Alex había oído muchas veces eso de que Italia era mágica, pero era una persona práctica y pensaba que sólo sería una noción romántica.
Ahora estaba descubriendo que lo de la magia era real.
Quizá se debiera a la luz, que intensificaba todos los colores. O quizá fuera la ciudad de Florencia, con sus edificios medievales, donde las calles de piedra se mezclaban con las modernas calzadas.
Intentaba no dejarse seducir por la belleza de la ciudad, pero era imposible… Sin embargo, sólo había ido allí para conseguir su dinero y en cuanto lo hiciese volvería a Londres, donde la esperaban acciones de la empresa y su boda con David. En otras palabras, su vida real.
Pero le parecía menos real de repente. Y no tenía prisa por volver.
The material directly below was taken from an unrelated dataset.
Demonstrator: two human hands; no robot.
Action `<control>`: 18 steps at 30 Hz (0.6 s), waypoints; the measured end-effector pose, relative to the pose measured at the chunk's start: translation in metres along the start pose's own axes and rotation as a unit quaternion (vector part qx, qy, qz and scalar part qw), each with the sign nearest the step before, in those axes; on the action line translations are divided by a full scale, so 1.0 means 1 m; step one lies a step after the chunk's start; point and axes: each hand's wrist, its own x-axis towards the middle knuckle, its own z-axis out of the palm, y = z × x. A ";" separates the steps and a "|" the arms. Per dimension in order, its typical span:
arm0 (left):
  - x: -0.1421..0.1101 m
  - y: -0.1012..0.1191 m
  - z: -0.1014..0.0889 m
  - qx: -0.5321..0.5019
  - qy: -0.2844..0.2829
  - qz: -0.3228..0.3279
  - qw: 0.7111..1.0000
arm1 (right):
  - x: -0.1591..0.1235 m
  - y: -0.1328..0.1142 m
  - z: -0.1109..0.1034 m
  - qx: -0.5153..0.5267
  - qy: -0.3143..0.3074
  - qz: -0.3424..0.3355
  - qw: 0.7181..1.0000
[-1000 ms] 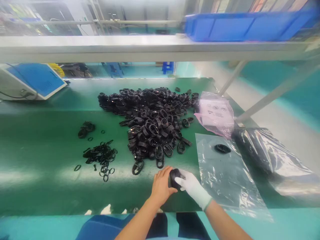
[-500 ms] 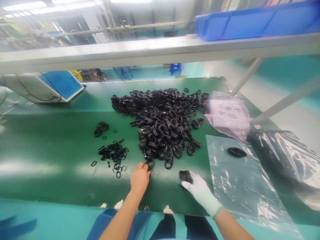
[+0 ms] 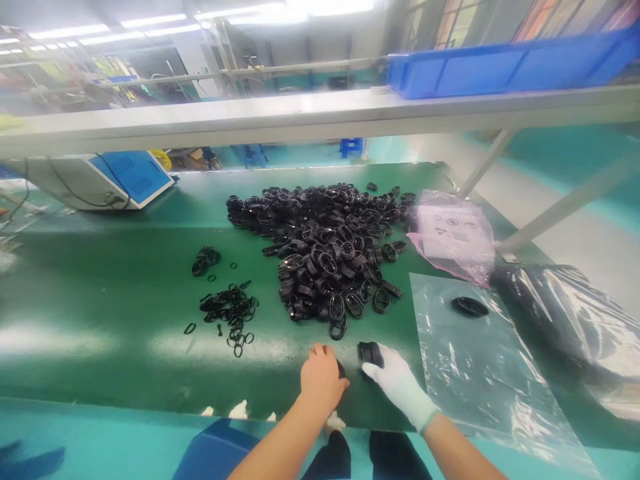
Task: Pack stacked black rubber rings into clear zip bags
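My bare left hand (image 3: pixel 321 378) is closed round a coiled black cable (image 3: pixel 341 369), most of it hidden behind the fingers. To its right, my white-gloved right hand (image 3: pixel 396 379) grips a stack of coiled black cables (image 3: pixel 371 354) just above the green table (image 3: pixel 125 373). A small gap separates the two hands. Beyond them rises a large pile of coiled black cables (image 3: pixel 325 260), some with metal plug ends showing. A scatter of small black rings (image 3: pixel 230 307) lies to the left, with a small clump of black coils (image 3: pixel 205 259) behind it.
On the right, a clear plastic bag (image 3: pixel 465 360) lies flat with one black coil (image 3: pixel 470 307) on it. Beside it are a pink bag with a printed sheet (image 3: pixel 453 230) and a black plastic-wrapped bundle (image 3: pixel 560 313). A shelf (image 3: pixel 280 113) crosses overhead, carrying a blue bin (image 3: pixel 500 67).
My left hand went left to the near edge of the pile, took a coiled cable and came back towards my right hand. My right hand kept hold of its stack throughout.
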 end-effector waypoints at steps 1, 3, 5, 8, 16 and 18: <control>0.001 0.003 0.001 -0.009 -0.010 0.000 1.000 | 0.000 0.000 -0.001 0.002 -0.002 0.003 1.000; 0.002 0.004 0.003 -0.063 -0.016 0.025 0.998 | -0.001 0.000 -0.002 0.011 -0.007 0.003 1.000; 0.003 0.000 0.007 -0.158 -0.020 0.084 0.984 | -0.001 -0.001 -0.004 0.022 -0.010 -0.010 1.000; 0.005 -0.005 0.017 -0.296 -0.034 0.169 0.939 | -0.001 -0.002 -0.007 0.031 -0.008 -0.029 0.999; 0.016 -0.001 0.043 -0.413 -0.032 0.172 0.894 | -0.002 -0.005 -0.011 0.032 -0.020 -0.050 0.998; 0.017 0.000 0.044 -0.405 -0.028 0.167 0.898 | -0.002 -0.007 -0.012 0.028 -0.024 -0.049 0.998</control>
David le había dicho que se tomase el tiempo que hiciera falta, y quizá fuera mejor quedarse unos días más de lo previsto…
Sí, haría eso.
Así que al día siguiente apagó el móvil, alquiló un coche y tomó la autopista que llevaba a Fiesole.
Después de caminar por sus calles de piedra durante horas, encontró un restaurante con terraza y tomó un café, observando los cipreses y las elegantes casas del valle.
– Está en buena compañía -dijo una voz tras ella.
Rinaldo había aparecido de repente. Pero aquel día no había antagonismo en su expresión.
– ¿En buena compañía?
– Sus escritores ingleses, Shelley y Dickens, una vez admiraron este valle. Ahí abajo está la villa de Lorenzo de Medici.
– ¿Ah, sí?
– Este pueblo es conocido como «la madre de Florencia». Mire alrededor y verá por qué.
Alex lo vio de inmediato. La ciudad de Florencia, a unos ocho kilómetros de allí, se veía desde la terraza. La cúpula del Duomo destacaba entre los demás tejados.
– ¿Qué hace aquí? -preguntó Rinaldo entonces.
– ¿Necesito permiso?
– En absoluto. Pero usted es una mujer de negocios. Hay cosas que resolver y, sin embargo, aquí está, perdiendo el tiempo.
Alex no era una gran aficionada a la poesía, pero aquella vez no se pudo resistir:
– ¿Qué sería de esta vida, llena de cuitas, si no tuviéramos tiempo para admirar un hermoso paisaje?
– ¿Quién escribió eso? -preguntó él.
– Un poeta inglés.
– ¿Un inglés?
– Sí, un inglés. ¡Horror, espanto! Puede que ahora tenga que cambiar de opinión sobre los ingleses.
– No esté tan segura.
– Usted cree que estoy haciendo tiempo para recibir la mejor oferta, que voy a venderlos a la primera oportunidad. Y se equivoca.